Agnaldo não crê que a beleza das modelos e o clima alegre dos bordéis novelísticos possam fazer parte do público infanto-juvenil achar que a prostituição é uma boa profissão. "O bordel acaba sendo meio conto de fadas, pois na verdade ele não é daquele jeito, mas deveria ser. Acho que as pessoas gostam por causa dessa visão idealizada. Não me interessa fazer alguma coisa muito próxima da realidade", diz. Preocupado em não transmitir a idéia de que a vida num cabaré é fácil e cheia de glamour, Benedito Ruy Barbosa vê com restrições o excesso de sensualidade. "Muita gente é conservadora e se sente agredida.

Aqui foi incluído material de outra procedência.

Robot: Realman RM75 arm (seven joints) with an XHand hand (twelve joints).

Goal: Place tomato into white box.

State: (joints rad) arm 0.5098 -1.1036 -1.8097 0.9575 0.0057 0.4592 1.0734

Além do mais, tem criança assistindo à novela", diz ele.

Exageros
Outra preocupação é fugir da caricatura. Para Renata Sorrah, a cafetina Zenilda de "A Indomada" (97), também escrita pela dupla Agnaldo/Linhares em parceria com Márcia Prates e Nelson Nadotti, isso é tão importante quanto abordar o aspecto social. "O papel da cafetina depende muito da visão das pessoas. A Zenilda dava casa, comida e proteção a moças que estavam morrendo de fome. Tem esse lado social", diz. E foi o realismo que delineou uma das mais marcantes cafetinas da TV brasileira: Maria Machadão, proprietária do Bataclã, de "Gabriela" (Globo, 75), vivida por Eloísa Mafalda. "O meu bordel foi o melhor de todos! Eu quis ser bem digna, não tinha decotão, não bebia nem fumava. Fui uma mãezona", diz ela, ao lembrar que sua maior dificuldade foi parecer gorda, para agradar ao diretor Walter Avancini. "Eu punha um sutiã que empurrava os seios pra cima e encolhia os ombros", recorda. No livro de Jorge Amado, Maria Machadão aparece em breves citações. Eloísa explica que, com a saída de Dina Sfat, que interpretava justamente uma prostituta -a Zarolha- Avancini percebeu que a história precisava de uma mulher forte. Outro exemplo de cafetina voluntariosa foi Matilde, de "Roque Santeiro" (Globo, 85/86), interpretada por Yoná Magalhães, que valoriza esse tipo de papel. "Essas mulheres são muito verdadeiras e humanas, e as pessoas se identificam", diz ela. "Fisicamente também é bom, elas estão sempre lindas e enfeitadas. Tem gente que diz que é cafona, mas eu gosto do excesso de bijuterias e dos brilhos. E é engraçado: vira moda", afirma. Para Linhares, o núcleo sempre funciona se não for tratado com realismo. Nossa intenção não é retratar a realidade. Na novela, as quengas são lindas e perfeitas; na vida real, são gordas e sem dentes". Para Eloísa Mafalda, fã de Benedito e do bordel francês, que a faz pensar em "Gabriela", esse ambiente cativa porque promove a curiosidade. Mas ela é categórica: "Puxo a brasa para a minha sardinha mesmo: meu Bataclã era diferente".